AMENDMENT TO THE AGREEMENT AND PLAN OF MERGER
Exhibit 2.1
AMENDMENT TO THE AGREEMENT AND PLAN OF MERGER
AMENDMENT (hereinafter called this “Amendment”), dated as of July 18, 2007, among
Vertrue Incorporated, a Delaware corporation (the “Company”), Velo Holdings Inc., a
Delaware corporation (“Parent”), and Velo Acquisition Inc., a Delaware corporation and a
wholly owned subsidiary of Parent (“Merger Sub”), to the Agreement and Plan of Merger,
dated as of March 22, 2007 (the “Merger Agreement”), among the Company, Parent and Merger
Sub.

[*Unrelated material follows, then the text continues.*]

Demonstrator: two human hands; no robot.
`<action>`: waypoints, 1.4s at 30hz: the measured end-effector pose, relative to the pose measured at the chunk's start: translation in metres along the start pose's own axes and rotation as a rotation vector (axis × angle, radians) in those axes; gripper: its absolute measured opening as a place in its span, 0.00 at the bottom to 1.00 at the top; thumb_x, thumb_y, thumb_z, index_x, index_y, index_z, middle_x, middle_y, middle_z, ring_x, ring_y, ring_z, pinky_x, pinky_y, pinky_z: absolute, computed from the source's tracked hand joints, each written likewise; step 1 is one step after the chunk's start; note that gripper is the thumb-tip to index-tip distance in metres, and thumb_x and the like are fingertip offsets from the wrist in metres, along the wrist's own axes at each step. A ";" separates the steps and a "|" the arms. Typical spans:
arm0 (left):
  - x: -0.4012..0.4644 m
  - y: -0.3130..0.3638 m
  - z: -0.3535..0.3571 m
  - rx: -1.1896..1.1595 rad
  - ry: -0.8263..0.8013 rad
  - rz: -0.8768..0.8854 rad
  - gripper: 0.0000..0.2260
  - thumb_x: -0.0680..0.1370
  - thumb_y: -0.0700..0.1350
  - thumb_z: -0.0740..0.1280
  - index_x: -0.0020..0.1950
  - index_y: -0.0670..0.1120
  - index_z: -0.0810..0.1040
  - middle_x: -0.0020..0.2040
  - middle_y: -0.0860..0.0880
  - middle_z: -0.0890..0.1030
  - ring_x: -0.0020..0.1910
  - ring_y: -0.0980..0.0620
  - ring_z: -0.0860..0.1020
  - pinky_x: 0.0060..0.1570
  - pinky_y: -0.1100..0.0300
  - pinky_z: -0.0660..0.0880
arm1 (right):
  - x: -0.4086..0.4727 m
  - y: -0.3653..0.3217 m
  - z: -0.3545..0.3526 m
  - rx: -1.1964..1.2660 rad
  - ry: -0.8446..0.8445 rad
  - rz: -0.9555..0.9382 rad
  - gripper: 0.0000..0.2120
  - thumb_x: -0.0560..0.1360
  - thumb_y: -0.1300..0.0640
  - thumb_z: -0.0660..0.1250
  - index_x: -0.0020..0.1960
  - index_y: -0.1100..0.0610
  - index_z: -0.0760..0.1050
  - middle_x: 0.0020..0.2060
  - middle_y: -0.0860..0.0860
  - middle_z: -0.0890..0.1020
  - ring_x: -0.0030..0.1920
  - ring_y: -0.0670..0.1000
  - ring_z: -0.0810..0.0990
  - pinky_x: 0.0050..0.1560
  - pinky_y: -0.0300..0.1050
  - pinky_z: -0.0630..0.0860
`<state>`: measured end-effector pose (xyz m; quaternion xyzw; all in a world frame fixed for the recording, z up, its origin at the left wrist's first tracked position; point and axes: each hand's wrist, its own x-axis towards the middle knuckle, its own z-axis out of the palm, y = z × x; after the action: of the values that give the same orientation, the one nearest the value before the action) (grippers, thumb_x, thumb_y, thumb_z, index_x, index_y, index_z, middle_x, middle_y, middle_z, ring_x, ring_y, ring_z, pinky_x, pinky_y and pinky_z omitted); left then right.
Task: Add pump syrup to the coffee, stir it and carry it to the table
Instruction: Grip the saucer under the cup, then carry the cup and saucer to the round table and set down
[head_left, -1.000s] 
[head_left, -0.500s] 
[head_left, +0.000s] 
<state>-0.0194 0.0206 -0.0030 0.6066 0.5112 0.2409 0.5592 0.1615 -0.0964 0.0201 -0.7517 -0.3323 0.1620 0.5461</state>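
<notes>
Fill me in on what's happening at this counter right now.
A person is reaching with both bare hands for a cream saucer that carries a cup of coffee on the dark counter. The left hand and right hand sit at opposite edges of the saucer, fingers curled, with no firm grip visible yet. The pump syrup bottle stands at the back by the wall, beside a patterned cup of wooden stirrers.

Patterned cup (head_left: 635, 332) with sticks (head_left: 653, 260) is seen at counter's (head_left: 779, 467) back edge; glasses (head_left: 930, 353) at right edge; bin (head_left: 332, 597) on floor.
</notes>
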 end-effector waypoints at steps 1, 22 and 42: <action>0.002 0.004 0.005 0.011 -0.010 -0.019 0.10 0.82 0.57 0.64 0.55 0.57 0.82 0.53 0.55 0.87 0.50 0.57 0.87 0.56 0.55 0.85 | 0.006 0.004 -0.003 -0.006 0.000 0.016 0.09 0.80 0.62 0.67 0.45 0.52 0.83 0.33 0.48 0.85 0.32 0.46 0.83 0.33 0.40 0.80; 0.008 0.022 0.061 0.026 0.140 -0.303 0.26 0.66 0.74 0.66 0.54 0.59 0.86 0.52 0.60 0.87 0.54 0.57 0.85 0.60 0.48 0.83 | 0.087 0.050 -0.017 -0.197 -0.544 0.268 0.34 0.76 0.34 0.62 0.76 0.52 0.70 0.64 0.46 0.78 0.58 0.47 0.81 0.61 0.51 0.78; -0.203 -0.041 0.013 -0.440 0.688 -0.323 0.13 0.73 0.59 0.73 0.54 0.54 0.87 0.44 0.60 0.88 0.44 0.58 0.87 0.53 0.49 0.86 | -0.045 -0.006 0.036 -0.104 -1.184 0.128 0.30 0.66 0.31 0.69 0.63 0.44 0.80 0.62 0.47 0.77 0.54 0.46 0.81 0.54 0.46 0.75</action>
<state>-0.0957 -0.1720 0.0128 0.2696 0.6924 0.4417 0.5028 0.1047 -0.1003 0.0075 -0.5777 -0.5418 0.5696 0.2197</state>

Unless otherwise specifically defined in this Amendment, each capitalized term used in this
Amendment shall have the meaning assigned to such term in the Merger Agreement.

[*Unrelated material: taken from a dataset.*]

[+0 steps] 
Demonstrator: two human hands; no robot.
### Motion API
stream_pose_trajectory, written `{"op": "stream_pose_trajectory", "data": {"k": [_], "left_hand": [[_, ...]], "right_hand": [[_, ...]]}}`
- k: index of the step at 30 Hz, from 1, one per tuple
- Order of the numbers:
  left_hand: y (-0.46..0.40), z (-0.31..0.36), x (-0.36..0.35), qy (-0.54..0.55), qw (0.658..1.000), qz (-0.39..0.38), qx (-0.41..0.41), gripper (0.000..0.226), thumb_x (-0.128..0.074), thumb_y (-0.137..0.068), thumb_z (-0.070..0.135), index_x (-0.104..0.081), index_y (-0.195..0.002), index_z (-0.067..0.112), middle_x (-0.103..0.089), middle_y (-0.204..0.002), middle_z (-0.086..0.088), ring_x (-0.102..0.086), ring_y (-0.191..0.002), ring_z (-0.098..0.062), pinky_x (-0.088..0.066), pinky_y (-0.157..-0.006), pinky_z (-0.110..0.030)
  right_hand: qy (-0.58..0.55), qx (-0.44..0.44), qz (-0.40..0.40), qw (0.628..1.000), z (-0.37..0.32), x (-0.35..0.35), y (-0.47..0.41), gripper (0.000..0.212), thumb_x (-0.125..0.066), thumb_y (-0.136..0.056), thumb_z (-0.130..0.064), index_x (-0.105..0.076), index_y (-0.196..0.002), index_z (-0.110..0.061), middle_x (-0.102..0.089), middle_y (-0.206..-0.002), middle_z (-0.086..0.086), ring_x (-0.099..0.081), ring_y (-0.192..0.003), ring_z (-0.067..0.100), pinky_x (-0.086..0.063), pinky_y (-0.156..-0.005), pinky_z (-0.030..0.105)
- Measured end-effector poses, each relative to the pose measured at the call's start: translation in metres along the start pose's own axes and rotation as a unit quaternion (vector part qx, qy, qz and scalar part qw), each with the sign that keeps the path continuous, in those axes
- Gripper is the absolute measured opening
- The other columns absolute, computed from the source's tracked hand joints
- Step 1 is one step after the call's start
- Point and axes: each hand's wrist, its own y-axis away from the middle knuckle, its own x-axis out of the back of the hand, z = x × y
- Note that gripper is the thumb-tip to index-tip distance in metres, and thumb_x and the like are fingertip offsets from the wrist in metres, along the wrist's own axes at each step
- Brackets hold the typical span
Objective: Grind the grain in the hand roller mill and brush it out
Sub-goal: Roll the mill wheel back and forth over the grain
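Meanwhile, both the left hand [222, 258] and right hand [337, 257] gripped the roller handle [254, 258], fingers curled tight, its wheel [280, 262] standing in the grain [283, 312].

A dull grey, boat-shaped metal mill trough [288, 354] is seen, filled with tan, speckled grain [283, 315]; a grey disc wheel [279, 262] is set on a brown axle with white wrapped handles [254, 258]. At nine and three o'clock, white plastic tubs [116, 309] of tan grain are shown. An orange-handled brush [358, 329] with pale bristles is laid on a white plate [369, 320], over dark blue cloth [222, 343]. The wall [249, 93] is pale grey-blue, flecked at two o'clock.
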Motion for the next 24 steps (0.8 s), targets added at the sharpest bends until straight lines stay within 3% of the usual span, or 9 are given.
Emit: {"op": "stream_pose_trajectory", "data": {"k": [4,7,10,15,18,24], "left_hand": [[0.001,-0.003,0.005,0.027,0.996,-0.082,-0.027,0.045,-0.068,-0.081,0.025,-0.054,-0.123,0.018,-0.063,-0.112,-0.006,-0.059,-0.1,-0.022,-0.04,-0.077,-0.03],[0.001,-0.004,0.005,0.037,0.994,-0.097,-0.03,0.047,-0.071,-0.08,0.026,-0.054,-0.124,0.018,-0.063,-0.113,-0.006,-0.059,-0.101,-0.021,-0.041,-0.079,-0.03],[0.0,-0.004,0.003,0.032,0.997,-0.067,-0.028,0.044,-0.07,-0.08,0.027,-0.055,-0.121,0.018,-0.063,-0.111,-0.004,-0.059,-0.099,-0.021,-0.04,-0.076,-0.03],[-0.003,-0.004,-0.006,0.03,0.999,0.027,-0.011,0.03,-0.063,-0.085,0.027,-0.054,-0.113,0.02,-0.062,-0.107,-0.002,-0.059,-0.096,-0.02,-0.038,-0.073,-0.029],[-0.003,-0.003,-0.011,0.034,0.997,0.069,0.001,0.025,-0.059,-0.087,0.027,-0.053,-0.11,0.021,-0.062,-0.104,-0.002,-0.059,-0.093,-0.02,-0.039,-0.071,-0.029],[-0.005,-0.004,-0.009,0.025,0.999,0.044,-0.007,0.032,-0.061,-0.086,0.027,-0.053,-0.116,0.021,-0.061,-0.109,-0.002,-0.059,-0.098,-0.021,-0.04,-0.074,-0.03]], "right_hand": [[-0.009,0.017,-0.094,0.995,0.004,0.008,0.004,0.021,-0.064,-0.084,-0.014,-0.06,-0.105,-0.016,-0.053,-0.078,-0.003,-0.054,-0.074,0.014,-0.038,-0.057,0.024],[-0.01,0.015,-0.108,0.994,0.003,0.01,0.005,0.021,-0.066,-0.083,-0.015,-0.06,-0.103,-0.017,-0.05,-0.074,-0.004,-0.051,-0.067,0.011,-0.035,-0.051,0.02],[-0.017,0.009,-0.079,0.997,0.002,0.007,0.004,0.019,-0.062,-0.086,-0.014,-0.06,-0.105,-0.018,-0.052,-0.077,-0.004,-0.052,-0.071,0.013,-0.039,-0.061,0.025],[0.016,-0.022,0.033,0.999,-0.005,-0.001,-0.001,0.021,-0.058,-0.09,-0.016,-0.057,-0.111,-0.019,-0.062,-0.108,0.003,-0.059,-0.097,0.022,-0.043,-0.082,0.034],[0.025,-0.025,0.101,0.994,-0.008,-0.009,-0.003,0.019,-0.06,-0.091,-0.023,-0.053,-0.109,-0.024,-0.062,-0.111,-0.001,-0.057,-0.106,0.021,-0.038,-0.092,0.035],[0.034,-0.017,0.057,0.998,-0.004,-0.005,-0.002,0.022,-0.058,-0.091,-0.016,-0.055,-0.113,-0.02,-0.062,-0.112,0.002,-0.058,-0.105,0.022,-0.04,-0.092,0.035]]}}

WHEREAS, Section 9.2 of the Merger Agreement provides that the Merger Agreement may be amended
by written agreement executed and delivered by the Company, Parent and Merger Sub; and
WHEREAS, the respective boards of directors of each of Parent, Merger Sub and the Company have
unanimously approved and declared advisable this Amendment.
NOW, THEREFORE, in consideration of the premises and the representations, warranties and
agreements contained herein, the parties hereto agree as follows:
1. Recital. The reference of Oak Investment Partners XII, L.P. shall be deleted from the
definition of “Guarantors” in the Recital of the Merger Agreement.

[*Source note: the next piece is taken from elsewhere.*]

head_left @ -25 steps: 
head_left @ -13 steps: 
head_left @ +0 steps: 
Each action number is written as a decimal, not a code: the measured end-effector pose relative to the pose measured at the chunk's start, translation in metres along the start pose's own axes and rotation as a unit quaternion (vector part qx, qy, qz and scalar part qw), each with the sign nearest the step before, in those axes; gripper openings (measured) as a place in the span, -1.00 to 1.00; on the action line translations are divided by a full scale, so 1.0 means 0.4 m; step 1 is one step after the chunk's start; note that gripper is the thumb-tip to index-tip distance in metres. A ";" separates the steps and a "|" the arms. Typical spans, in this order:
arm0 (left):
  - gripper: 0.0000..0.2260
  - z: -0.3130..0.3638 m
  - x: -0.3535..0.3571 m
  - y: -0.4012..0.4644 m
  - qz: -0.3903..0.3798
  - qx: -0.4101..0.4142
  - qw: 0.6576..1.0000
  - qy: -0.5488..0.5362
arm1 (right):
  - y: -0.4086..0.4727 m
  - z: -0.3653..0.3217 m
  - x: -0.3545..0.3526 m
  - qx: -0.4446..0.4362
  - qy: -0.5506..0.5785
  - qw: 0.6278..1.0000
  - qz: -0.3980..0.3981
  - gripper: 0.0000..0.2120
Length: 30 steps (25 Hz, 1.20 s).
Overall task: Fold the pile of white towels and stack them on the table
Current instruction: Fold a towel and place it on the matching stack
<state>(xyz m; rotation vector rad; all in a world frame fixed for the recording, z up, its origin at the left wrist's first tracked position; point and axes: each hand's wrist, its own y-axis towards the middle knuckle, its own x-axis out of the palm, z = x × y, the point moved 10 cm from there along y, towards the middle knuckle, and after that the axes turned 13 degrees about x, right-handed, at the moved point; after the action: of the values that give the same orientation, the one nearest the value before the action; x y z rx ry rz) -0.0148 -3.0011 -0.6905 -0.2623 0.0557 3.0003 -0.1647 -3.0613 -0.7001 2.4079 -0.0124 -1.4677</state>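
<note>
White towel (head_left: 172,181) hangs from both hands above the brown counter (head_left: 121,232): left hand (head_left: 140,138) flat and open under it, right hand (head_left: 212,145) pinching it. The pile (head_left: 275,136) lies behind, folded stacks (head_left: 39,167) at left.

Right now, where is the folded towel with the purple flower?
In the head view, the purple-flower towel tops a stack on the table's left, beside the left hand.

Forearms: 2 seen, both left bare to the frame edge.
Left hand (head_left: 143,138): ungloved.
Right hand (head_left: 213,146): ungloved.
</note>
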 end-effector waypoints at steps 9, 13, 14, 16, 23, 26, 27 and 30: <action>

2. Amendment to Section 4.1(a). Section 4.1(a) of the Merger Agreement is amended by
replacing the phrase “$48.50 per Share in cash, without interest (the “Per Share Merger
Consideration”)” with the phrase “$50.00 per Share in cash, without interest (the “Per
Share Merger Consideration”)”.
3. Amendment to Section 5.1(b). The second sentence of Section 5.1(b) of the Merger
Agreement is amended by inserting after the words “warrants or rights” the phrase “(except as
provided in the Stockholder Protection Rights Agreement between the Company and American Stock
Transfer & Trust Company, dated as of July 3, 2007 (the “Company Rights Plan”))”. Section
5.1(b) of the Company Disclosure Letter is hereby amended by inserting therein a reference to the
Company Rights Plan.
4. Amendment to 5.1(c)(ii)(C). Section 5.1(c)(ii)(C) of the Merger Agreement is amended by
restating Section 5.1(c)(ii)(C) in its entirety to read as follows:
“(C) (I) received the opinion of its financial advisor Jefferies Broadview (and the special
committee of the board of directors of the Company has received the opinion of its
financial advisor FTN Midwest Securities) on or prior to March 22,
2007 to the effect that
the consideration to be received by the holders of the Shares in the Merger is fair from a
financial point of view, as of the date of such opinions, to such holders, and (II)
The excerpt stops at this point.